Task: Work out the count of lines in the listing below that include "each". Give that count alone.

Given material:
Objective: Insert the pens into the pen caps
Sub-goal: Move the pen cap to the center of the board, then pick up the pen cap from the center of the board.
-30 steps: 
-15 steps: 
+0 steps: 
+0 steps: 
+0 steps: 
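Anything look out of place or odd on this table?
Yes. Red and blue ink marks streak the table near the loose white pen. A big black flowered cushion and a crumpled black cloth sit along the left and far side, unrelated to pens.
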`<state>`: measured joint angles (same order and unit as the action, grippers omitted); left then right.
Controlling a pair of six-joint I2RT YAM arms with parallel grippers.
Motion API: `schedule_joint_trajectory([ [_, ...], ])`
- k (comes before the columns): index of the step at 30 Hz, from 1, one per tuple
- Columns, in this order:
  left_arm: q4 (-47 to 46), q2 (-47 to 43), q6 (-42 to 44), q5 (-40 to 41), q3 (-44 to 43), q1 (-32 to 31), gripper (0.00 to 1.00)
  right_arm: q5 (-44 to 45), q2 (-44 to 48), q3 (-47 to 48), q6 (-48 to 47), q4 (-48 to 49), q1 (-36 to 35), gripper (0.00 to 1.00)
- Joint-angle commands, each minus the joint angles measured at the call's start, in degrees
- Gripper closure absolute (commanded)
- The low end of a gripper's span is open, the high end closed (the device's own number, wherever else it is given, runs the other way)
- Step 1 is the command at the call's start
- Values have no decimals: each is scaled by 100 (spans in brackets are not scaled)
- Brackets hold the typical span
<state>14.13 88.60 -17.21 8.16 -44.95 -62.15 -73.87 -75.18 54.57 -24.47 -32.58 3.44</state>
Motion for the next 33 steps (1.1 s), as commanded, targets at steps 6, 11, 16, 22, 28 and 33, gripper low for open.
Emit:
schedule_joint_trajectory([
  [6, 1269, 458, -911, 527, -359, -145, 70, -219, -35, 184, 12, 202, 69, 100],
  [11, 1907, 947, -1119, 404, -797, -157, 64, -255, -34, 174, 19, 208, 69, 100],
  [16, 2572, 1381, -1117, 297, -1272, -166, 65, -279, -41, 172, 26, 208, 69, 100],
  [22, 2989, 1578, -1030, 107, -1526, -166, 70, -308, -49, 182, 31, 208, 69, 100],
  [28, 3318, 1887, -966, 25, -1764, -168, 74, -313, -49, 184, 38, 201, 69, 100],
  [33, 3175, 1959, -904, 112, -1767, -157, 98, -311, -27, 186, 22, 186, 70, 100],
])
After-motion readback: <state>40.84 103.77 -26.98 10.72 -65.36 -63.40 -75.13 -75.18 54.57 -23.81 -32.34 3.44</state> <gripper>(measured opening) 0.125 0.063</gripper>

Output: 2